The Insurance Regulatory and Development Authority of India (IRDAI) has recently released new draft product guidelines for linked and non-linked life insurance policies, which are set to benefit insurance buyers substantially. In a notification, the regulator said that since 2013 there have been significant changes in the trends in product structures, driven by the customers’ needs, wants and preferences. Besides, the insurance industry was also representing to review the various provisions of the current product regulations so that insurance products could cope with the dynamism of the market. All such things forced IRDAI to review the existing product regulations.
Whatever be the case, it is also in the interest of the policyholders to know about the major changes proposed by the IRDAI. Here are the key changes that you must take note of:
a. Minimum death benefit has been made 7 times for regular premium products and 1.25 times for single premium products for all ages.
b. Non-linked policies to acquire guaranteed surrender value after 2 years.
c. Revival period extended to 5 years from the current 2 years in respect of non-linked products.
d. In respect of pension products, option for commutation up to 60% allowed.
e.

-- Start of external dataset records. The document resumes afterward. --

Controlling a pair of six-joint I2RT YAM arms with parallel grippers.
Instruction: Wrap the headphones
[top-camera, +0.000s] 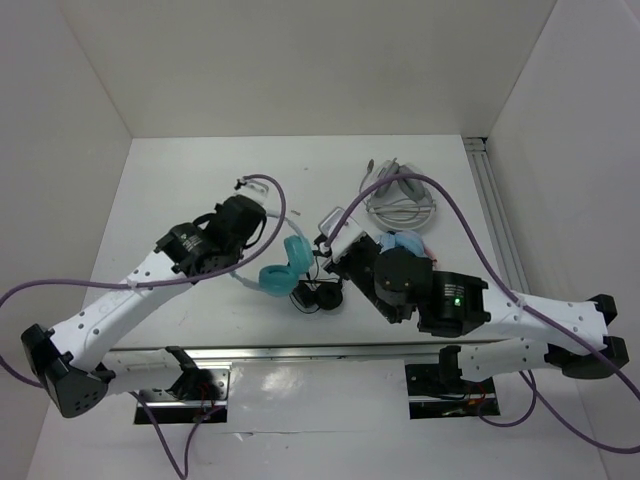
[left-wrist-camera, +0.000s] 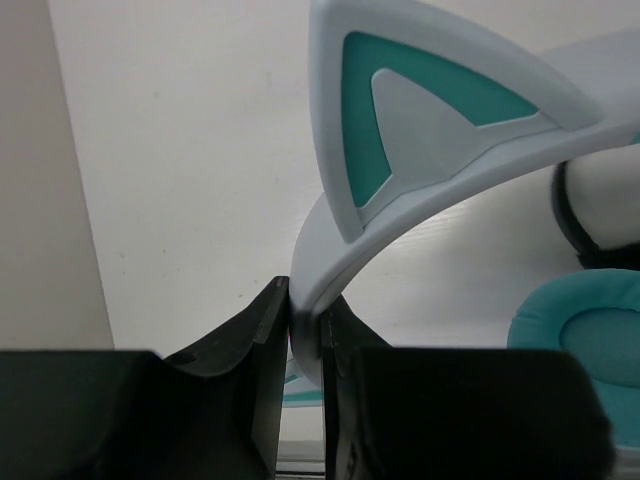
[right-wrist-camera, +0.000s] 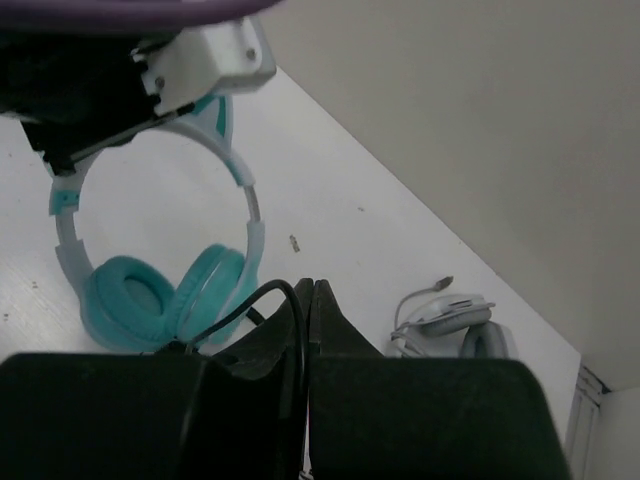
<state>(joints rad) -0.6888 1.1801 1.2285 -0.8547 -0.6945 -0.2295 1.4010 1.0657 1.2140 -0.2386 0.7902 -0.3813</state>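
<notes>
The teal headphones (top-camera: 280, 272) hang by their white headband from my left gripper (top-camera: 252, 238), left of centre. In the left wrist view that gripper (left-wrist-camera: 305, 312) is shut on the headband (left-wrist-camera: 330, 255), below a pointed cat ear (left-wrist-camera: 420, 110), with a teal cup (left-wrist-camera: 585, 335) at the right. In the right wrist view both teal cups (right-wrist-camera: 165, 290) hang under the headband. The thin dark cable (right-wrist-camera: 262, 297) arcs over the left finger of my right gripper (right-wrist-camera: 308, 287) and runs down the seam of its shut jaws. That gripper (top-camera: 322, 262) sits just right of the cups.
A small black pair of headphones (top-camera: 318, 297) lies below the teal cups. A white-grey headset (top-camera: 400, 200) with its cord rests at the back right. A pink and blue pair (top-camera: 405, 243) shows partly under the right arm. A metal rail (top-camera: 495, 215) lines the right edge.
</notes>
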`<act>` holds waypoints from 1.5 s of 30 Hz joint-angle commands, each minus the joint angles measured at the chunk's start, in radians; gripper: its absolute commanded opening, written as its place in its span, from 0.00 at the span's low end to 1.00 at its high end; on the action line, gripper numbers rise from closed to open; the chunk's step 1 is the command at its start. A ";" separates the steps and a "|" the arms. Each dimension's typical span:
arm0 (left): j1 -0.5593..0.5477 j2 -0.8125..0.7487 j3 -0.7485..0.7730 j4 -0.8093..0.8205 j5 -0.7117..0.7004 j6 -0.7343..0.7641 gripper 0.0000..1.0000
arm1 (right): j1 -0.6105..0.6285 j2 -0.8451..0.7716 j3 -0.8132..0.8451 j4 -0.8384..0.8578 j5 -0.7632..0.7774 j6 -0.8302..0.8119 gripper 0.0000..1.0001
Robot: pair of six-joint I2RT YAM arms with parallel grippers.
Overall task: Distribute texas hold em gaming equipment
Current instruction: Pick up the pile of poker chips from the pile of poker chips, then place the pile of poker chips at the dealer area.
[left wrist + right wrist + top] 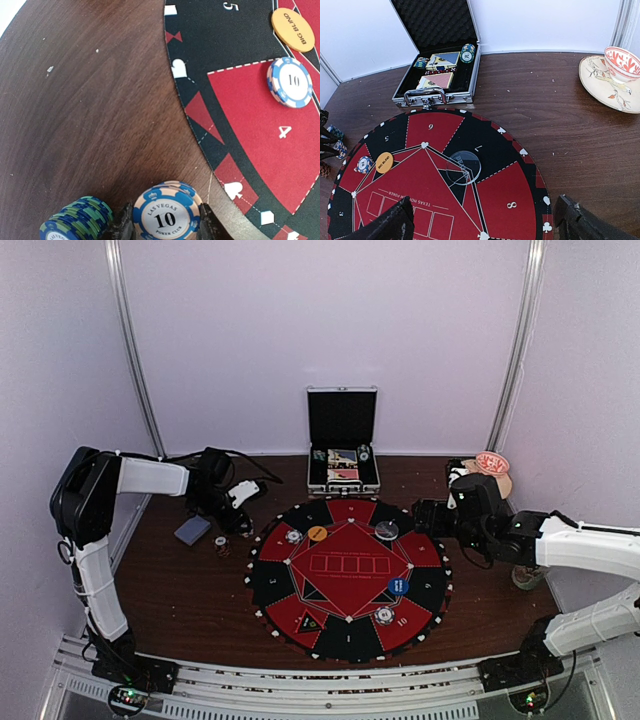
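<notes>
- Left hand (165,227) is clamped on a 10 chip (167,212) over the worktop (100,100), left of the mat (240,150); an edge-only pinch could let it slip.
- The stack (77,220) just beside it could get knocked over.
- Right hand (485,222) is spread wide and empty.

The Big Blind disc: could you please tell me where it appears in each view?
Top external: Big Blind disc lies on the upper left of the mat.
Left wrist: top right corner, on the mat.
Right wrist: lower left, on the mat.
Shared landmark: the blue-white 10 chip lying beside the disc.
</notes>
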 commanded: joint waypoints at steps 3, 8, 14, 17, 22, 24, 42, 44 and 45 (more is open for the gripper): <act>-0.001 -0.023 0.002 -0.013 0.029 -0.001 0.22 | -0.006 -0.009 -0.012 0.017 0.000 -0.004 0.98; -0.007 -0.070 0.012 -0.029 0.045 -0.006 0.21 | -0.006 -0.007 -0.013 0.015 0.006 -0.002 0.98; -0.061 -0.129 0.059 -0.068 0.053 -0.011 0.21 | -0.006 0.000 -0.011 0.017 0.010 -0.002 0.99; -0.106 -0.138 0.084 -0.090 0.047 -0.012 0.21 | -0.006 0.004 -0.011 0.019 0.009 -0.001 0.99; -0.193 -0.122 0.125 -0.106 0.051 -0.021 0.21 | -0.006 0.004 -0.012 0.022 0.003 -0.002 0.99; -0.235 -0.107 0.147 -0.112 0.050 -0.026 0.21 | -0.006 0.003 -0.011 0.022 0.003 -0.001 0.99; -0.534 0.232 0.570 -0.122 0.049 -0.150 0.21 | -0.006 -0.164 -0.056 0.003 0.143 0.070 1.00; -0.559 0.280 0.635 -0.122 0.028 -0.161 0.21 | -0.006 -0.199 -0.063 0.002 0.159 0.078 1.00; -0.570 0.306 0.664 -0.122 0.021 -0.166 0.21 | -0.006 -0.216 -0.067 0.000 0.165 0.081 1.00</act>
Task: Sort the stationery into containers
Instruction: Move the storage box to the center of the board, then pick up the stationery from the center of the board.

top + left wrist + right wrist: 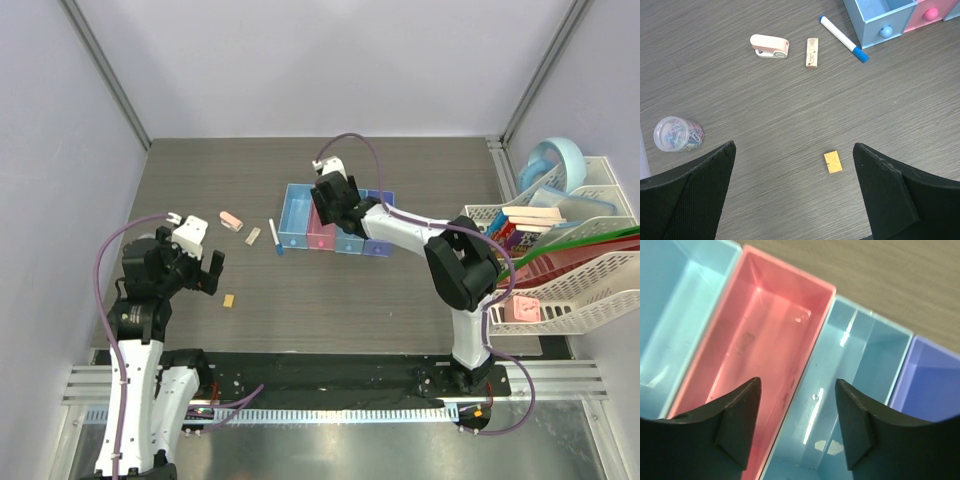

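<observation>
The left tool (794, 150) is held wide above the table (765, 100), with the small tan block (832, 162) lying off-centre toward one finger, so the block could be nudged aside rather than caught. The right tool (797, 385), parted and empty, is hung over the bins (790, 268), where a wall could be struck.

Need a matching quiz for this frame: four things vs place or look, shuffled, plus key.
Things:
1 pen
2 yellow block
3 round jar
4 right claw

Place or look:
A hanging open over the row of bins
B clear, with coloured clips inside
C lying beside the end blue bin
D lying just ahead of the open left claw

Pairs: 1-C, 2-D, 3-B, 4-A
</observation>
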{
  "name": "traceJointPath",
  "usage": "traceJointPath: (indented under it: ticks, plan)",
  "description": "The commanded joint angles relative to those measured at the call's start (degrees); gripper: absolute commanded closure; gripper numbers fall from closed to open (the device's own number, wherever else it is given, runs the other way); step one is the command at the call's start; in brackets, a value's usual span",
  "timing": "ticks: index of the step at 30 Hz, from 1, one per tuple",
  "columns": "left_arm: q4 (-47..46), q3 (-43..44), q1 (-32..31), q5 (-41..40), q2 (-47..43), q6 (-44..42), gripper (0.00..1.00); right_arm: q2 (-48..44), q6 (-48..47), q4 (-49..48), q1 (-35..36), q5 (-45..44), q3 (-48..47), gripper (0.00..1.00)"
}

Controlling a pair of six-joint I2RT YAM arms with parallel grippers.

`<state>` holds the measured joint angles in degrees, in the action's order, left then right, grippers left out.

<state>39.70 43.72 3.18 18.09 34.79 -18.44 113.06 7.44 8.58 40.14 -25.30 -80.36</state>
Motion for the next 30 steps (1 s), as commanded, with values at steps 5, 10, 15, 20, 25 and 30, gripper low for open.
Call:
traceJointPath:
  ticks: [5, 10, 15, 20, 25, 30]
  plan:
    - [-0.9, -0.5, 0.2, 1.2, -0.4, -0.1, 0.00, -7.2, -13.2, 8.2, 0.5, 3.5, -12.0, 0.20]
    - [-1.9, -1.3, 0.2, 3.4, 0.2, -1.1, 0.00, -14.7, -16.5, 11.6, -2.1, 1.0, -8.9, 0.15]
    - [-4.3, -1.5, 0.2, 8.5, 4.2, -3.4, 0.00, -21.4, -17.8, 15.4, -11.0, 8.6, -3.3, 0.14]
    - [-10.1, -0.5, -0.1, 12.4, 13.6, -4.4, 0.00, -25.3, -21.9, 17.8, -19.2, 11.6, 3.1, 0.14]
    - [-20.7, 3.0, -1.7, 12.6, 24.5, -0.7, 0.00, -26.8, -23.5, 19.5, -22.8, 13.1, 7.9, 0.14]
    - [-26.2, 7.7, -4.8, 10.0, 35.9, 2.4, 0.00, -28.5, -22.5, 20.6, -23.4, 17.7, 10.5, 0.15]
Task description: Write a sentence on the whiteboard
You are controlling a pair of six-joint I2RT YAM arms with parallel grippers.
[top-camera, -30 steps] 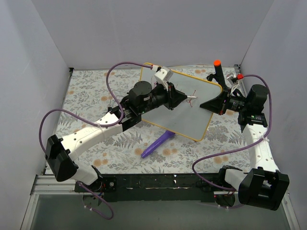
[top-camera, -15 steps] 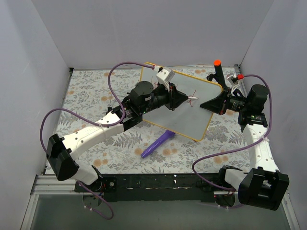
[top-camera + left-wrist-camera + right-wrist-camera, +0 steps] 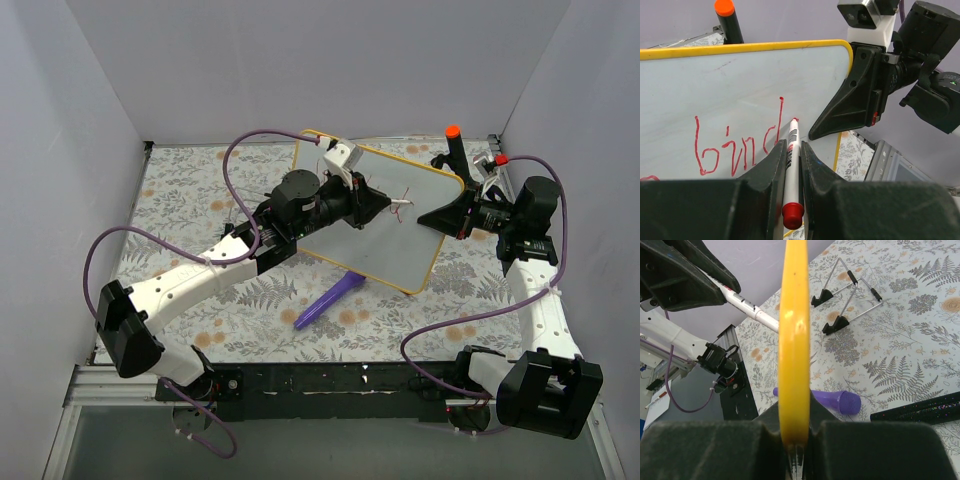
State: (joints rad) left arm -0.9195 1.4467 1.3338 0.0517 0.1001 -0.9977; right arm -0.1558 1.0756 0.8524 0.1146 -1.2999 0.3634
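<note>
The whiteboard, white with a yellow frame, is held tilted above the table. My right gripper is shut on its right edge; the yellow frame runs edge-on between the jaws. My left gripper is shut on a white marker with a red end cap. The marker's red tip touches the board just right of the red handwriting "bird". More red writing is cut off at the lower left of the left wrist view.
A purple tube lies on the floral tablecloth in front of the board; it also shows in the right wrist view. A black marker with an orange cap stands behind the board. A folding wire stand and a black glittery stick lie on the cloth.
My left gripper and the marker tip have shifted slightly to the right across the board. The right arm and the board have held still.
</note>
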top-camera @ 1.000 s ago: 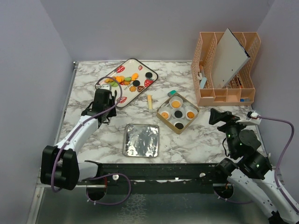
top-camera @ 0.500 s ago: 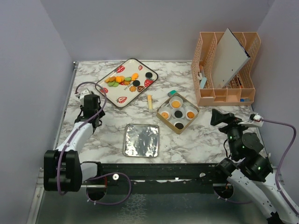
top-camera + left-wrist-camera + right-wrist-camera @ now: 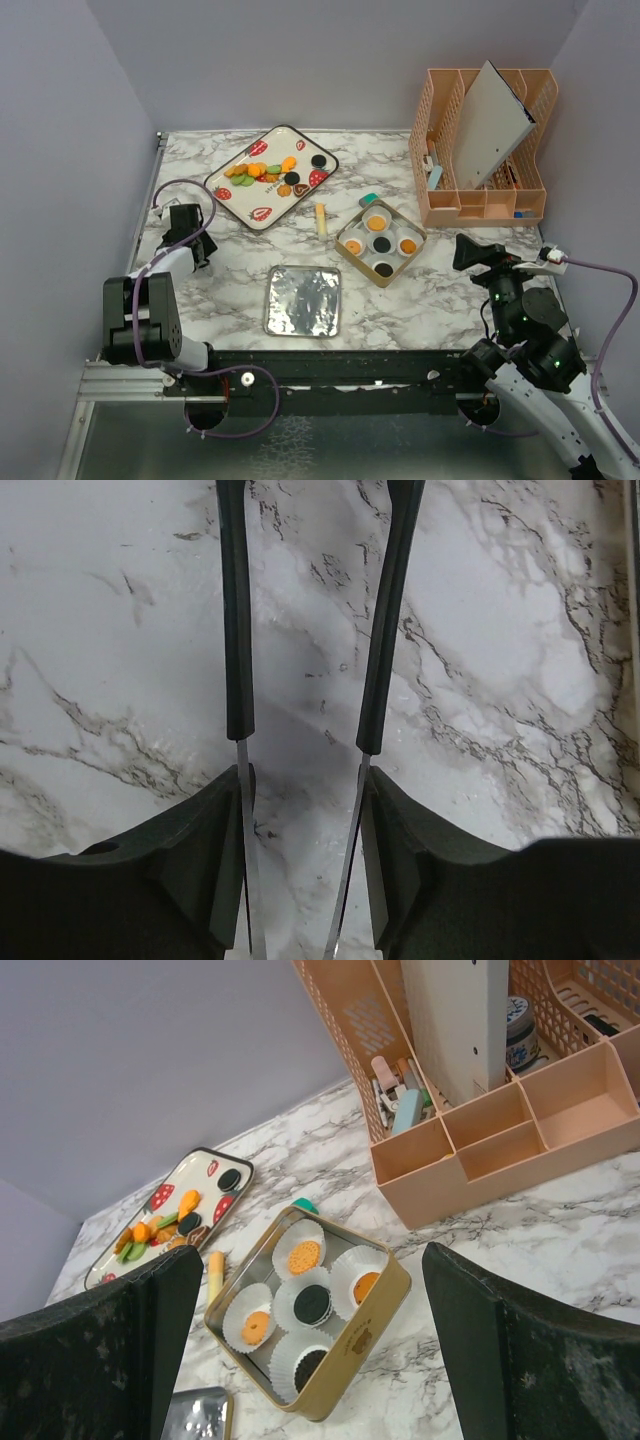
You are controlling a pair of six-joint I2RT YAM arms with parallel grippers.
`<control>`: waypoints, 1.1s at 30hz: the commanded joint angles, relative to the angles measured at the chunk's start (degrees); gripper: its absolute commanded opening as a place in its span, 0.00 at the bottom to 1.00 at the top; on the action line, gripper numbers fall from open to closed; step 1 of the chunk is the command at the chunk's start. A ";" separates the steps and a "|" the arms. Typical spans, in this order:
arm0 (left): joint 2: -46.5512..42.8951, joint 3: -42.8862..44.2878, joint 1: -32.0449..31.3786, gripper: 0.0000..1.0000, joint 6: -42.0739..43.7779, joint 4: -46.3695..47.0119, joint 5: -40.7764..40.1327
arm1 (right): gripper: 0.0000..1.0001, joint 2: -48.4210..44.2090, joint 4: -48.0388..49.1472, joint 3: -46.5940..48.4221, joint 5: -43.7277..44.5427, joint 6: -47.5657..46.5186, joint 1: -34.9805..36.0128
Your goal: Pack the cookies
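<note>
Judging from how things lie, the packing is partly done. The gold tin (image 3: 380,243), just toward 3 o'clock of the table's middle, holds five white paper cups (image 3: 312,1303), and each cup shows one cookie: orange ones at the tin's 12, 9 and 3 o'clock, black ones at the centre and at 6 o'clock. The other cookies (image 3: 265,172), a dozen or so in orange, green, black and brown, lie bunched on the strawberry-print tray (image 3: 250,213) at 11 o'clock on the table, well apart from the tin. Whether more are meant to go into those cups I cannot tell, but every cup seems to have room on top. The silver lid (image 3: 304,300) lies flat at 6 o'clock, just beside the tin and not on it, so closing up looks like the last step, not yet done. A small yellow stick (image 3: 321,218) lies between tray and tin. The left gripper (image 3: 311,600) hangs low over bare marble at the 9 o'clock edge, jaws apart with nothing between them. The right gripper (image 3: 468,250) sits at 4 o'clock, facing the tin, jaws spread wide and empty.
</note>
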 commanded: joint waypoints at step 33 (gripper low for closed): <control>-14.81 7.33 1.01 0.99 -1.14 -10.69 18.74 | 1.00 32.95 -0.22 13.81 -23.60 -8.99 -0.36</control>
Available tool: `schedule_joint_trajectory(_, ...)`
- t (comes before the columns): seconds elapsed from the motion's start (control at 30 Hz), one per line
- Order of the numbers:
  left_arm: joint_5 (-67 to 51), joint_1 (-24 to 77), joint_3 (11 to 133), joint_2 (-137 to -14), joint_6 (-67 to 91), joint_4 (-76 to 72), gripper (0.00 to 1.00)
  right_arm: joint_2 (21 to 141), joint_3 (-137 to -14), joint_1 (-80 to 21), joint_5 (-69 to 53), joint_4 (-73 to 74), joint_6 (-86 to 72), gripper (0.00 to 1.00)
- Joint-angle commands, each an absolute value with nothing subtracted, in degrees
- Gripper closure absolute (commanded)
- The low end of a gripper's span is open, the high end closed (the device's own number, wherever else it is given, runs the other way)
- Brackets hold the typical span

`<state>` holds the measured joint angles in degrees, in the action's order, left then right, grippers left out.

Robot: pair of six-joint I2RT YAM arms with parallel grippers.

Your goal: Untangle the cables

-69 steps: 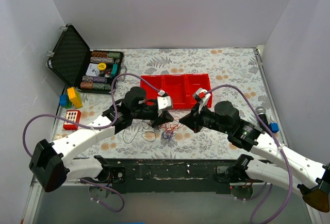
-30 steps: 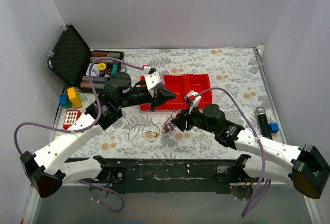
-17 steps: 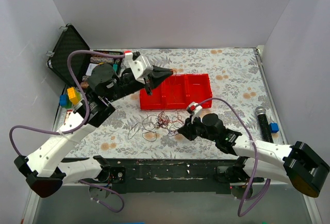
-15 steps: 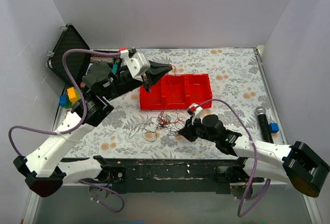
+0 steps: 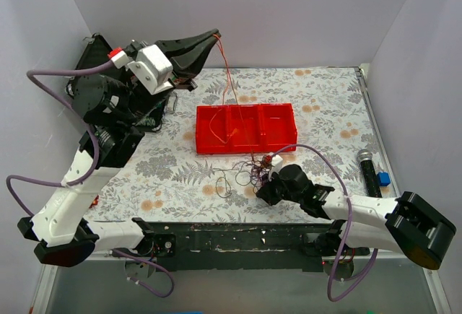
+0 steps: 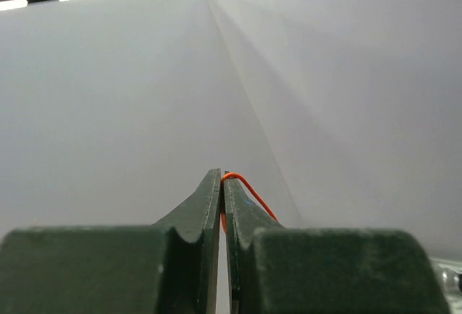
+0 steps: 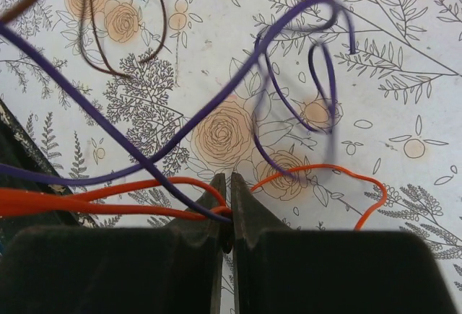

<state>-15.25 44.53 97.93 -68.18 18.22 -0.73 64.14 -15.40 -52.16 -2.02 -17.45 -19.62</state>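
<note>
Orange wire point(image 5: 229, 90) is pinched up high by the left gripper point(image 5: 214, 35) and down low by the right gripper point(image 5: 261, 186), which sits in the cables point(image 5: 242, 177) by the counter's point(image 5: 325, 112) near edge. Pulling harder might just cinch them tighter.

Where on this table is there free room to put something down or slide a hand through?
Free: cloth between the red tray and the microphone, and the strip behind the tray. Crowded: in front of the tray, with the cables and right claw; an orange cable rises to the left claw.
</note>
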Motion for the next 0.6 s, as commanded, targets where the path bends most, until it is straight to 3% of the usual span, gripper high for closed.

Settlement option period extended till 10 years or original policy term, whichever is lower.
Currently, while the total limit for life cover for an individual up to 45 years of age is 10 times the annual income, the total limit for an individual above 45 years is 7 times of the annual income. However, it is proposed to make it 7 across all age groups.
“Although, there is no specific clarity on how much would be the tax benefit, the new proposal is likely to fall under Section 80C of the Income Tax Act. This is the only way it can be seen as a benefit to the consumers as it only makes sense to buy a cover if it helps in saving tax,” says Santosh Agarwal, Associate Director and Cluster Head-Life Insurance, Policybazaar.com.
This is being seen as a very effective move. “Currently if you purchase any specific pension product, you need to renew the policy with the same insurer regardless of the rate of interest being offered. It is kind of a lock-in contract. However, by making it open market, there will be more competition amongst the service providers, meaning improved rate of interest by the insurers,” says Agarwal.
The significant commutation of up to 60% is very progressive and is at par with the NPS which allows more flexibility and options.
When talking about partial withdrawal, it mostly revolves around circumstances when the policyholder is in immediate need of money. The circumstances may include any specific critical illness, permanent disability due to an accident, or any other major health issue wherein the insured needs to withdraw some amount for survival. Giving policyholders the flexibility of withdrawing money as and when they need is significantly helpful.
This is no doubt a very effective and efficient move. People these days, while investing money in a specific product, invest with certain goals and tenure in mind. However, “as they pass through different stages of life and experience different aspects, the goals tend to change. This is particularly because an individual never has control over everything in life. By providing flexibility to the consumers, they get to use their resources as and when required,” informs Agarwal.
It may be noted that the regulator has also requested all the stakeholders to offer their comments and suggestions on the proposed draft regulations latest by 15th November, 2018.